After close to half an hour of dithering on the House floor, with various members gathering at the speaker’s desk, going back to their seats, staffers being consulted, etc., etc., the House went back into session and Rep. Bob Nonini, R-Coeur d’Alene, explained, “What we’re trying to do here, as I mentioned, we’re trying to correct an amendment, or get an amendment out of HB 303. The problem lies in the fact that the Senate has not sent us 303, we can’t get copies of the engrossed bills, because that doesn’t happen until they pass.” As a result, Nonini said, “the numbering … is hard to follow. But after visiting with legislative services, they said … we can go ahead and run this bill.” Then, Nonini said, the House can concur in the Senate amendments after the Senate passes 303. “We therefore would be in order.”
Rep. Wendy Jaquet, D-Ketchum, said, “I just feel uncomfortable with this process. … It may be legal … but I think it’s a really strange way to do business, and it doesn’t make us look good.” Majority Leader Mike Moyle, R-Star, responded that the new bill, HB 374, has no effect unless the one it alters also passes. Without that, he said, “they just become words.” The bill, which deals with funding for “virtual” or online education, then passed the House on a 49-15, largely party-line vote.

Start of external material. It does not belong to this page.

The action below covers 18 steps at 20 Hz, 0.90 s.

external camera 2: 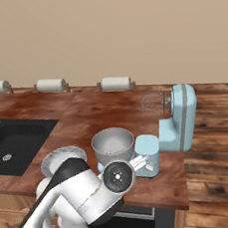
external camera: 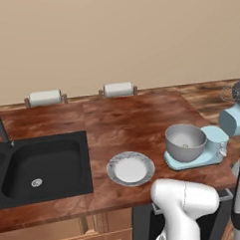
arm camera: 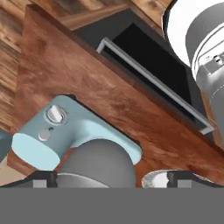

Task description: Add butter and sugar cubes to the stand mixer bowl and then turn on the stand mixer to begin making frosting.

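Because the stand mixer bowl (external camera: 186, 142) sits on the blue base of the stand mixer (external camera: 230, 120), beside the plate (external camera: 130, 168) on the counter (external camera: 122, 122), a low approach could knock it. The gripper (arm camera: 112, 179) is wide open and empty above the silver knob (arm camera: 55, 113), which it may miss.

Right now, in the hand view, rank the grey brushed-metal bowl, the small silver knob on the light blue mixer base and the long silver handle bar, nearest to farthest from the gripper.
1. Grey metal bowl, directly between the fingertips of the open gripper.
2. Silver knob, beyond the bowl, up-left.
3. Silver handle bar, farthest, upper right.
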Available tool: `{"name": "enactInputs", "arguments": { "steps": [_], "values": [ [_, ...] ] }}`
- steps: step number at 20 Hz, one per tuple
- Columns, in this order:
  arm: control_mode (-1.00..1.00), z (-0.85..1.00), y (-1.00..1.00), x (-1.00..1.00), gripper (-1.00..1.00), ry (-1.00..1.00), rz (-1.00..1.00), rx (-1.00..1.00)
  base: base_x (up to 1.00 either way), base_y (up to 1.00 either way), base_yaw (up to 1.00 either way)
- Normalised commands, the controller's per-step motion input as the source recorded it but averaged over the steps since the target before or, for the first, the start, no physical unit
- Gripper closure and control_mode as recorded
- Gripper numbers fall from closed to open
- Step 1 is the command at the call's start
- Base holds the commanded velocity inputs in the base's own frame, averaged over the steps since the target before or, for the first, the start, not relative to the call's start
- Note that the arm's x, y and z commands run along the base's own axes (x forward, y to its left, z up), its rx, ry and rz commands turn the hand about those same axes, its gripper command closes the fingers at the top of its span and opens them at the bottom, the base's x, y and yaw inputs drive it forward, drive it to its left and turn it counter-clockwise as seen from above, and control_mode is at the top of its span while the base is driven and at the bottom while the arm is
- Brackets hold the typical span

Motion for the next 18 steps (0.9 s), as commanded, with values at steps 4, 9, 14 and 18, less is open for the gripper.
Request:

House Majority Caucus Chairman Ken Roberts, R-Donnelly, then asked that HB 375, another new bill from this morning, be returned to the Ways & Means Committee to correct an error, and announced that Ways & Means will meet at 2 p.m. Transportation Chairwoman JoAn Wood, R-Rigby, announced that the Transportation Committee will meet immediately upon recess to consider a piece of legislation. The House then recessed until 2:30.